Description of the task ▸
Every line of the data that contains the string "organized" must be copied.

*** Opening of Records supplied ***

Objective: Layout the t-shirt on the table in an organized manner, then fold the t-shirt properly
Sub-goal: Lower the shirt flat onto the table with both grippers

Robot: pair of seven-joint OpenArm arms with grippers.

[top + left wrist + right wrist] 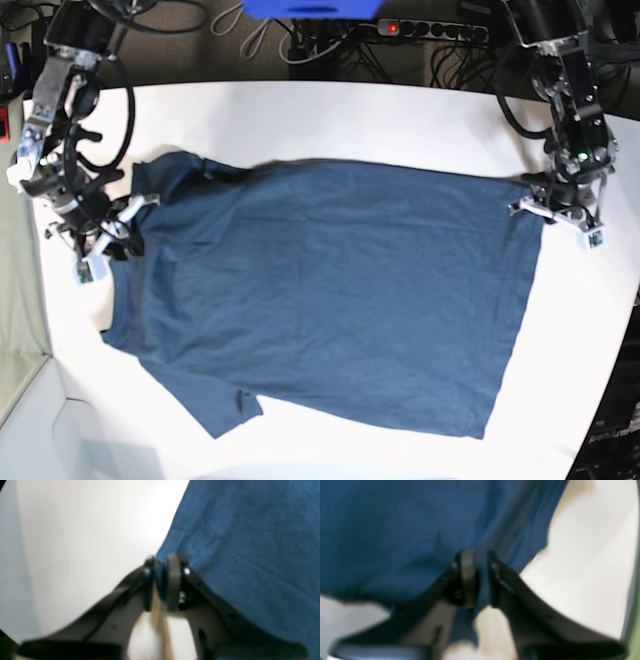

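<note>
The dark blue t-shirt (330,290) lies spread nearly flat on the white table (350,120), collar end to the left and hem to the right. My left gripper (545,202) is at the hem's far right corner. In the left wrist view its fingers (173,580) stand close together with the t-shirt's (250,542) edge pinched between them. My right gripper (128,212) is at the far shoulder by the collar. In the right wrist view its jaws stand a little apart, with a strip of the t-shirt (395,530) still in the gap of the right gripper (482,580).
A power strip (430,28) and cables lie behind the table's far edge. The table's curved edge (600,390) runs down the right side. A grey surface (30,410) lies beyond the table's left edge.
</note>
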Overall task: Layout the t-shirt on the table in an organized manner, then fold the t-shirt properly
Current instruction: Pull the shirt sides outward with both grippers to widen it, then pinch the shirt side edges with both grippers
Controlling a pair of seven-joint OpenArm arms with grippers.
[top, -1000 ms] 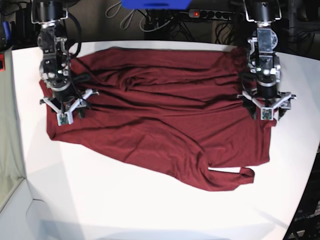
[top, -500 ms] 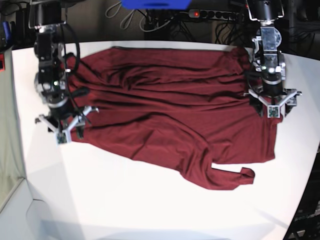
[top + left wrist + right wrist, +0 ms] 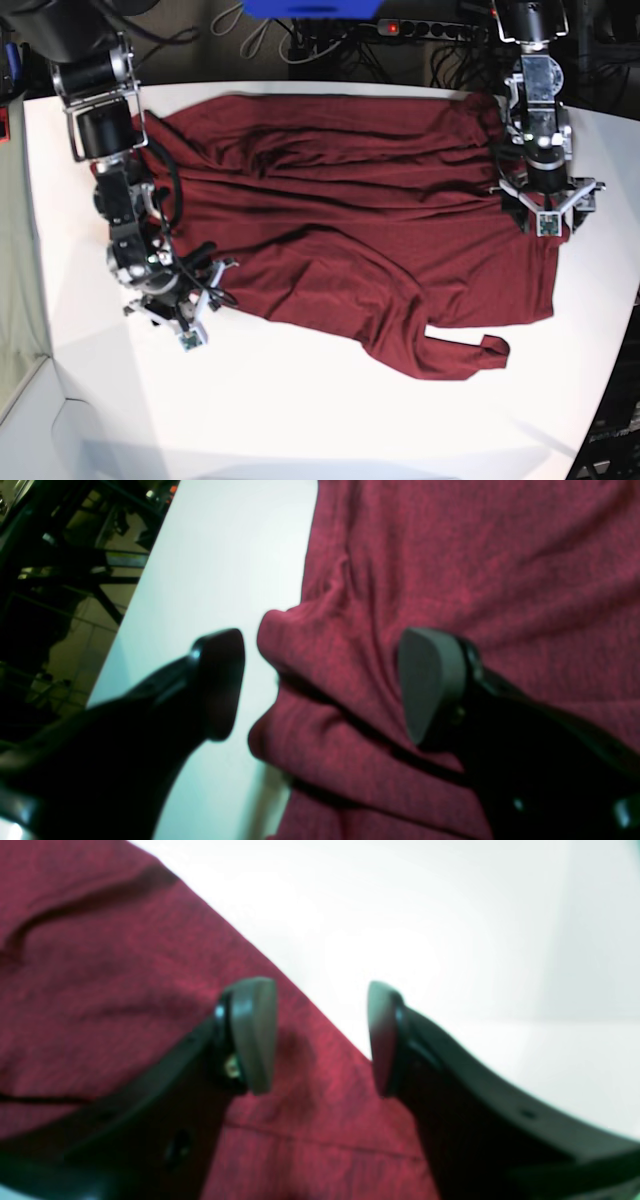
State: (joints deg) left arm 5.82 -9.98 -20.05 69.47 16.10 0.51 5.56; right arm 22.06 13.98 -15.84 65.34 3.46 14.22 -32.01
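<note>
**A:** What fills the scene?

**B:** A wide white tabletop (image 3: 320,410) with a curved near edge. Spread over its far half lies the t-shirt (image 3: 350,220), dark red, thin and soft, plain. It runs from near the far-left corner across to the right side, heavily creased in long ridges, and a sleeve juts toward the near right, its cuff lying flat on the white surface.

**A:** Where are the arms?

**B:** One on each side of the overhead view. The robot's right arm is on the scene's left, reaching down to the shirt's near-left edge. The robot's left arm is on the scene's right, over the shirt's right edge.

**A:** And the end effectors?

**B:** The right end effector (image 3: 320,1037) has its two pads apart with nothing between them. It hovers over the cloth's hem line, one pad above red fabric, the other above bare tabletop. The left end effector (image 3: 320,685) is also spread wide, gripping nothing. Between its pads a raised, rounded fold of the shirt's edge bulges toward the white surface; whether either pad touches the cloth I cannot tell.
</note>
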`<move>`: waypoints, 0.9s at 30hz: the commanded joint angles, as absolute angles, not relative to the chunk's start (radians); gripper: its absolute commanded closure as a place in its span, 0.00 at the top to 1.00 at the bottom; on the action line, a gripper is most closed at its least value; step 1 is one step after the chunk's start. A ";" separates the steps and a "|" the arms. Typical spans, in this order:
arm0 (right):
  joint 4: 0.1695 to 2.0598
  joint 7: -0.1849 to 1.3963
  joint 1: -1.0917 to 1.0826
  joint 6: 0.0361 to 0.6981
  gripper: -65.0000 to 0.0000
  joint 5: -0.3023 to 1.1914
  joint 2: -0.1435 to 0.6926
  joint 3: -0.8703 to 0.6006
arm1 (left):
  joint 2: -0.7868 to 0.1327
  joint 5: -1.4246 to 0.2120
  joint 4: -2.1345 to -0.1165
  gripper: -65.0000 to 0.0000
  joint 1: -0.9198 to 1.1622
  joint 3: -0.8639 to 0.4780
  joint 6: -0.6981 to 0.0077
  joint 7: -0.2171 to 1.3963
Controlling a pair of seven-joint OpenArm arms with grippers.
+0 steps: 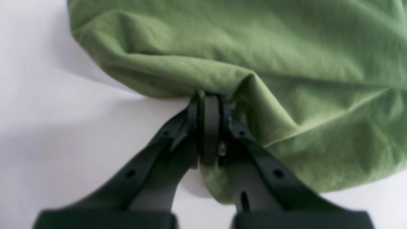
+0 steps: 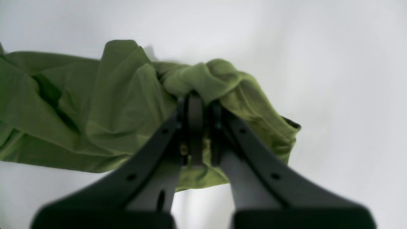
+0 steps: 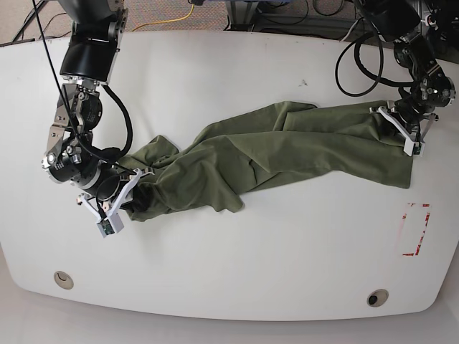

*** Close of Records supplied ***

Response to this exercise ▸
Objective: Layout the t-shirt on the table in an organized manner, then fold the t-shirt properly
Overall task: Layout the t-shirt on the table in an organized manner, then fold the t-shirt properly

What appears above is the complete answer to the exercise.